The Aquarius/SAC–D Satellite is comprised of instruments contributed by CONAE, NASA, the Agenzia Spaziale Italiana of Italy, the Centre National d'Etudes Spatiales of France, and the Canadian Space Agency of Canada. (Decl. of Donald R. Brown in Supp. Argentina's Opp'n (“Brown Decl.”) Ex. A at 6; Ianson Decl. ¶ 13.) Pursuant to the MOU, CONAE provided the spacecraft bus, which supplies the power and communications to all instruments in the satellite. (Ianson Decl. ¶ 12; Decl. of Keith J. Volkert in Supp. of Reply (“Volkert Decl.”) ¶ 8.) NASA contributed the rocket and the Aquarius instrument that will measure the sea surface salinity. (Ianson Decl. ¶ 12.) NASA has expended approximately $250,000,000 on the Aquarius project.

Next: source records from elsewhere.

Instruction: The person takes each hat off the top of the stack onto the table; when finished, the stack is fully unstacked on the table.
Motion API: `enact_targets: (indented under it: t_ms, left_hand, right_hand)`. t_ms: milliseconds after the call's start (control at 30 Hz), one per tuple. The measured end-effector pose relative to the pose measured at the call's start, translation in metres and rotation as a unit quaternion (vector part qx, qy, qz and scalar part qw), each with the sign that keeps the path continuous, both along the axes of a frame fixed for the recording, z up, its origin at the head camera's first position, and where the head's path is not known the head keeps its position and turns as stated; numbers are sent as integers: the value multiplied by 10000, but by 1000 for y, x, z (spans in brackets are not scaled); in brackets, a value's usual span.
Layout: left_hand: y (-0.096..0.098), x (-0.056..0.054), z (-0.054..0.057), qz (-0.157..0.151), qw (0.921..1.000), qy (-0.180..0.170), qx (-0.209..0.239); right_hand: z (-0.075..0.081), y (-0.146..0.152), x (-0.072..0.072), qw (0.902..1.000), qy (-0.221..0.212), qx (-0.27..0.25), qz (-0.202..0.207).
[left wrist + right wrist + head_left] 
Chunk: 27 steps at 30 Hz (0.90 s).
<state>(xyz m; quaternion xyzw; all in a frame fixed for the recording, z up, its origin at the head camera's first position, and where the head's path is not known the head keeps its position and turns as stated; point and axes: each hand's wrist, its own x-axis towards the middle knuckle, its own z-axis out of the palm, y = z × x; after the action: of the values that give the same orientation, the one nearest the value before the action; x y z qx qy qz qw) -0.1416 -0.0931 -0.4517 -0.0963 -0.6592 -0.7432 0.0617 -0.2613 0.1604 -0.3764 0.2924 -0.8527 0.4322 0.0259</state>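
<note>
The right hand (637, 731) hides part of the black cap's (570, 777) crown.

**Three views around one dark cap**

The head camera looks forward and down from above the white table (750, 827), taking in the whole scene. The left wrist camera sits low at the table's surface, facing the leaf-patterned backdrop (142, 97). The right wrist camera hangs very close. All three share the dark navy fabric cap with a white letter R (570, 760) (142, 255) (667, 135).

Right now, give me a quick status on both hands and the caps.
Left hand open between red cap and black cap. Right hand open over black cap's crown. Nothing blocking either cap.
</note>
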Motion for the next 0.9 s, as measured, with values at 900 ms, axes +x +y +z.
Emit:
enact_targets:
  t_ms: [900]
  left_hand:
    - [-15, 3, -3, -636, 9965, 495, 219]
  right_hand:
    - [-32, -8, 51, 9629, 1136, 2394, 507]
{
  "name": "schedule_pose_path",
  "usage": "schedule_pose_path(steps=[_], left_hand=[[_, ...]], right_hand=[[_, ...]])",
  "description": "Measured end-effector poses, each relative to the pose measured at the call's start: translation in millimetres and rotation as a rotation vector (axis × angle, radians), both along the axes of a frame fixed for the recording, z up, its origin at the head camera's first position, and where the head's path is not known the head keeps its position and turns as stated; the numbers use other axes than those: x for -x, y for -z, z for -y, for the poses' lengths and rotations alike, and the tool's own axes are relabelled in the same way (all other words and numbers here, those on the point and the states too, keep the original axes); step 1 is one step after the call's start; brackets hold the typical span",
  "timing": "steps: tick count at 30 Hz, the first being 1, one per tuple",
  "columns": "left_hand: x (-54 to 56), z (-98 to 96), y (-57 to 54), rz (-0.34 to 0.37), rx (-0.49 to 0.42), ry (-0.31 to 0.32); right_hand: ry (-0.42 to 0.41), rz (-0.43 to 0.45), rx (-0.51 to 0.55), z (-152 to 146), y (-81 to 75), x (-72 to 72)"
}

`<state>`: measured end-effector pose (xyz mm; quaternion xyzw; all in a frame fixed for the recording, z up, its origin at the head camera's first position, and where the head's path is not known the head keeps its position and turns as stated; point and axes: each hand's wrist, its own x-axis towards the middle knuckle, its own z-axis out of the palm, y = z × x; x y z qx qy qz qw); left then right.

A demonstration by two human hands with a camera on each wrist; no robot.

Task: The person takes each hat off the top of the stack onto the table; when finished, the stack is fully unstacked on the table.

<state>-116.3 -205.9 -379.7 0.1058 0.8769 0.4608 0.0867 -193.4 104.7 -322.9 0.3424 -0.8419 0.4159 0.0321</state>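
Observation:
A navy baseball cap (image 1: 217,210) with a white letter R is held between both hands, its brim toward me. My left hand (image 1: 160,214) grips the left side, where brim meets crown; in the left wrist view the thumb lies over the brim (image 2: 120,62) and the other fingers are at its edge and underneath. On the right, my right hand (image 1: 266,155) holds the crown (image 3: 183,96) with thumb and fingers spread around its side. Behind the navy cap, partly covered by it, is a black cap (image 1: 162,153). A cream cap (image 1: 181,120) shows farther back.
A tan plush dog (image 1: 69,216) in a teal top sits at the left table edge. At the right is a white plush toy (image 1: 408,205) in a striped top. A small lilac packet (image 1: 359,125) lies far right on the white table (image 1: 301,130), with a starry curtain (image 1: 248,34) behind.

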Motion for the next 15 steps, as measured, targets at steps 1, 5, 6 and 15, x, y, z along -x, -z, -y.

The Aquarius/SAC–D Satellite is currently at the Vandenberg Air Force Base undergoing final tests and preparation for a launch scheduled on June 9, 2011. ( Id. ¶¶ 16–20.) NASA can support a delay in the launch up to July 15, 2011, after which the Aquarius/SAC–D Satellite cannot be launched until February 2012. ( Id. ¶ ¶ 20, 21.) Were the launch to be delayed until February 2012, NASA estimates that it will incur a direct cost of $30,000,000 to $40,000,000. ( Id. ¶ 22.) Moreover, NASA represents that interference, at this stage, may frustrate its relationship with other foreign space agencies on future collaborative efforts. ( Id. ¶ 27.)

On April 25, 2011, Plaintiff filed a Complaint for Creditor's Suit. Simultaneously, Plaintiff submitted an Ex Parte Application for Temporary Protective Order (“TPO”), Temporary Restraining Order (“TRO”), and Order to Show Cause. Plaintiff asks the Court to place a temporary lien on the Aquarius/SAC–D Satellite and to prevent Defendants and the United States from transferring or launching the Aquarius/SAC–D Satellite for at least 40 days. (Appl. 2:6–23.)

II. DISCUSSIONA. Legal Standards

1. Temporary Protective Order

Federal Rule of Civil Procedure (“Rule”) 64 states: [E]very remedy is available that, under the law of the state where the court is located, provides for seizing a person or property to secure satisfaction of the potential judgment.” Fed.R.Civ.P. 64. Therefore, Rule 64 “permits state seizure provisions to be used in federal courts.” Reebok Int'l, Ltd. v. Marnatech Enters., Inc., 970 F.2d 552, 558 (9th Cir.1992). Pursuant to California law, [a]t the time of applying for a right to attach order ... the plaintiff may apply ... for a temporary protective order.” Cal.Code Civ. Proc. § 486.010 (2006). A court may issue a TPO on an ex parte basis only if it finds the following: (1) the claim is one upon which an attachment may be issued; (2) the plaintiff has established the probable validity of the claim; (3) the order is not sought for a purpose other than the recovery of the claim; and (4) the plaintiff will suffer great or irreparable injury if the TPO is not issued. Id. § 486.020. ‘Probable validity’ requires the plaintiff to ‘show that it is more likely than not it will obtain a judgment against the defendant.’ Rose v. Abraham, No. CIV–F–08–606, 2008 WL 2275573, at *3 (E.D.Cal. May 21, 2008).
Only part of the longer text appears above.